Richard Walker-Taylor

Ellie Simmonds

 "You only live once and you need to enjoy life, to go out and achieve whatever you want to do"

 Ellie Simmonds, OBE is a British Paralympian swimmer, she came to national attention when she competed in the 2008 Summer Paralympics in Beijing, winning two gold medals for Great Britain as the youngest member of the team, at the age of 13. Despite Ellie having to face both physical and emotional challenges, she still managed to have a very successful career. Ellie inspires me because it shows me that things aren't always going to be easy but giving up is not the answer. You will succeed in what you put your mind to. 

Anna-Louise Brysland    

Simone de Beauvoir

“I am too intelligent, too demanding, and too resourceful for anyone to be able to take charge of me entirely. No one knows me or loves me completely. I have only myself”

One of the women that inspire me is Simone de Beauvoir, who was a French writer, intellectual, philosopher, political activist and feminist. She was a strong woman and believed in the self-determination of women. In order to be successful and pursue her targets, a woman should not be dependent on others (especially on men!). 

 Erika Faieta

Marie Curie

“Life is not easy for any of us. But what of that? We must have perseverance and above all confidence in ourselves.

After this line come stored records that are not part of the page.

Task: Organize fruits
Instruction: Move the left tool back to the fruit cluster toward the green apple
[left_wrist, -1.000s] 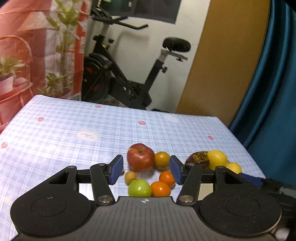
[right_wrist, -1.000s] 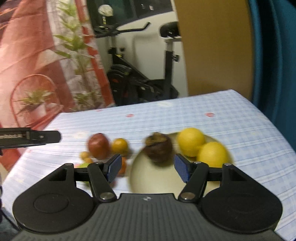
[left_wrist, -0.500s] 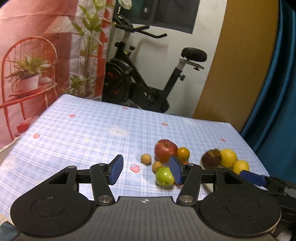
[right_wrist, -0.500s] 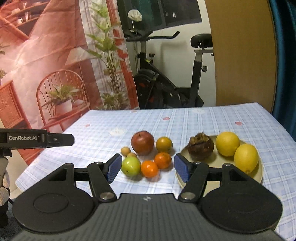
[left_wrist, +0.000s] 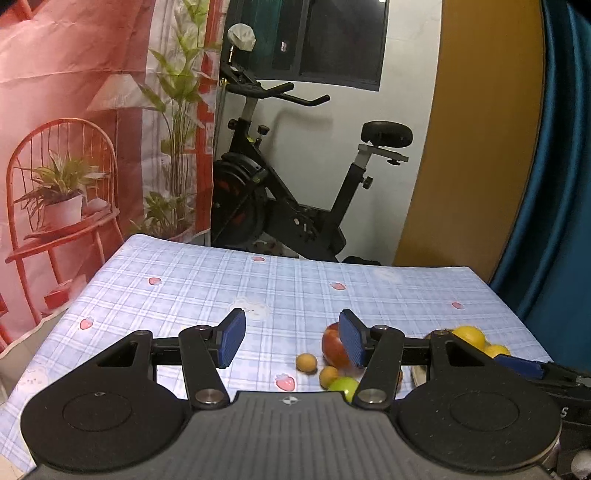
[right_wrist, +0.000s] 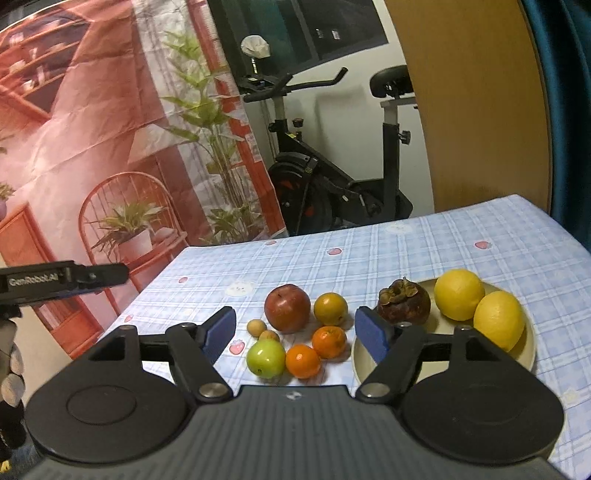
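At the left edge of the right wrist view, "GenRobot.AI" reads on the left gripper (right_wrist: 110, 275), its fingers spread and empty like the right gripper (right_wrist: 297, 330), above loose fruits (right_wrist: 295, 332) on the tabletop (right_wrist: 406, 243) beside the plate (right_wrist: 528, 354).

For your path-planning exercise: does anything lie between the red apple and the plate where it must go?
Yes. An orange sits directly between the red apple and the plate, with two smaller oranges just in front.
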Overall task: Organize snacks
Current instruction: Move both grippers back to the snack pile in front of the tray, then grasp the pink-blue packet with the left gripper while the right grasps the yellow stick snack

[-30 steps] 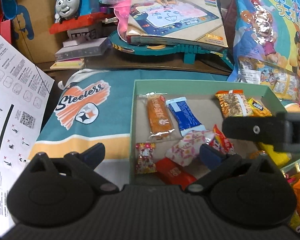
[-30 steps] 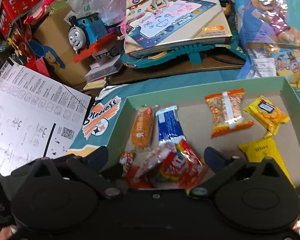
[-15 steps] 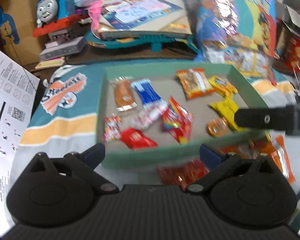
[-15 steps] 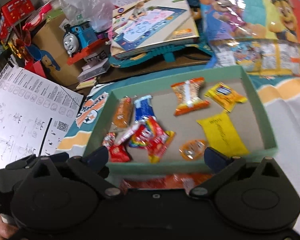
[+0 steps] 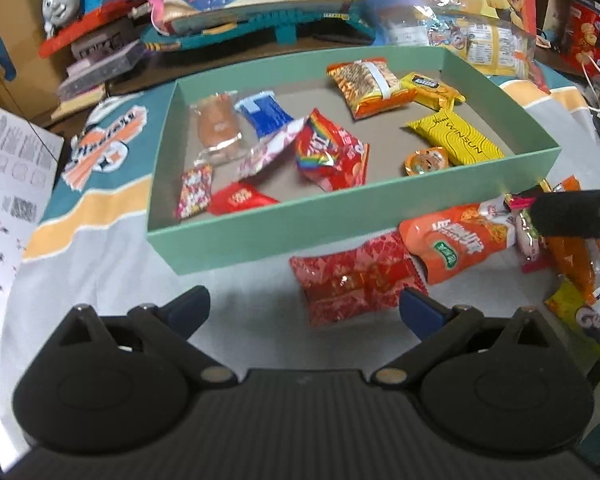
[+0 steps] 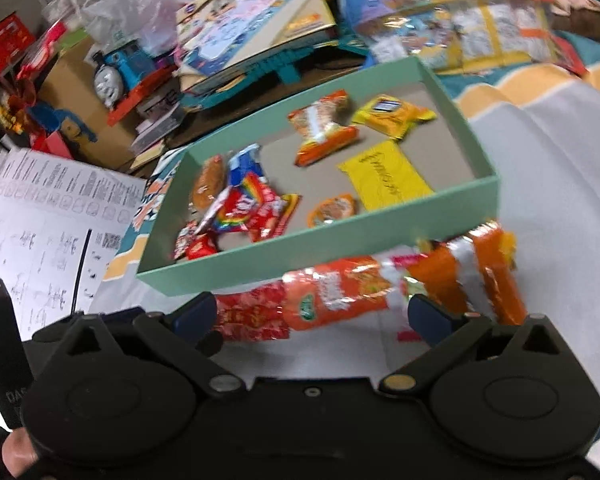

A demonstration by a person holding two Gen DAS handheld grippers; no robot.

We must believe that we are gifted for something and that this thing must be attained.”

 Marie Curie was the first women to win a Nobel peace prize and is still the only person to win it twice in two different fields.  To do this now would be an incredible achievement, however Marie Curie did it during a time where she was denied access to further education in her native Poland because she was a woman.

 Therefore, she had to educate herself and had to save enough money in order to move to France and continue her studies. Marie Curie is inspirational to me in the lessons of self-improvement, perseverance and overcoming adversity, nothing was handed to her and despite all the obstacles in her way she became a pioneering scientist. She has influenced generations of men and women to want to work in Science; many of whom we’re working with today in our pursuit of recruiting talented individuals across the Life Science industry.